The rest is history, and Trader Vic’s remains the standard-bearer for Polynesian restaurants worldwide with more than 25 locations. The Don the Beachcomber chain disappeared, but the brand was recently revived with a Huntington Beach, Calif., location, though there’s no official connection to founder Donn Beach.

One of the drinks on Beach’s menu in 1937 was the Q.B. Cooler, named for the Quiet Birdmen, a drinking fraternity of aviators founded by seven World War I pilots in 1921. Donn changed his Q.B. Cooler recipe over the years, but as cocktail historian Jeff “Beachbum” Berry revealed in his 2007 book, Sippin’ Safari, the original version tastes remarkably similar to what Trader Vic later introduced to the world as perhaps the most famous of all tropical drinks, the Mai Tai.

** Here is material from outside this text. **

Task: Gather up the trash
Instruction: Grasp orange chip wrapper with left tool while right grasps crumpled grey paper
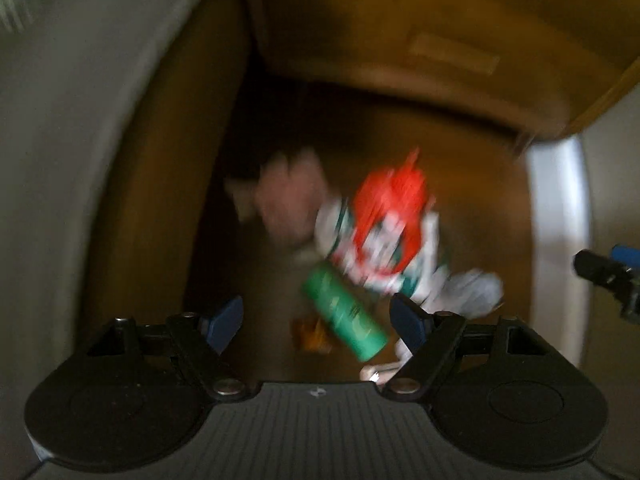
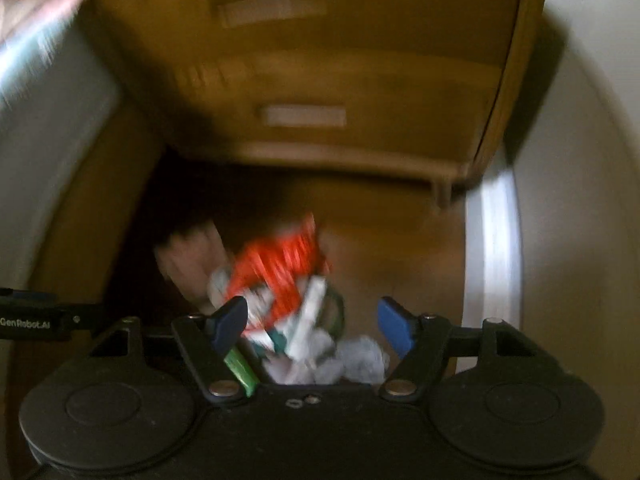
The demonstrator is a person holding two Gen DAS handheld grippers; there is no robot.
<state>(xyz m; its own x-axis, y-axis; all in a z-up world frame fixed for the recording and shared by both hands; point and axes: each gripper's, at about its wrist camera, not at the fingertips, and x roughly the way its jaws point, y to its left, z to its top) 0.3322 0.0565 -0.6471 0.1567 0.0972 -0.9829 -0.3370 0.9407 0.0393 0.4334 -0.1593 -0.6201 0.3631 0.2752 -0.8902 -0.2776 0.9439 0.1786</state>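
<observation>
Left gripper (image 1: 318, 316) is hanging wide and empty over the box (image 1: 460, 12), above the can (image 1: 344, 316) and red wrapper (image 1: 390, 196). Right gripper (image 2: 312, 322) is gaping empty too; in this blur, a pinch risks missing.

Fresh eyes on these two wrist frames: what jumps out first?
The red wrapper on top of a blurred trash pile at the bottom of a cardboard box. Next, the green can lying on its side at the pile's near edge, seen between the open left gripper fingers. White crumpled paper sits below the open right gripper, and neither gripper holds anything.
</observation>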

Beachbum Berry discusses the history of the Mai Tai and its relation to the K.O. Cooler during his symposium at The Hukilau 2009 at The Mai-Kai. (Photo by Go11Events.com)

Beachbum Berry discusses the history of the Mai Tai and its relation to the K.O. Cooler during his symposium at The Hukilau 2009 at The Mai-Kai. (Photo by Go11Events.com)

As Berry theorized in the book and later demonstrated during a symposium at the 2009 Hukilau at The Mai-Kai, it’s likely that Bergeron created the Mai Tai by copying the flavor profile of the Q.B. Cooler. What’s remarkable is that the Mai Tai contains quite different ingredients (orange curacao, sugar syrup, orgeat syrup). The two drinks have only rum and lime juice in common. But it’s undeniable that the tastes are incredibly similar.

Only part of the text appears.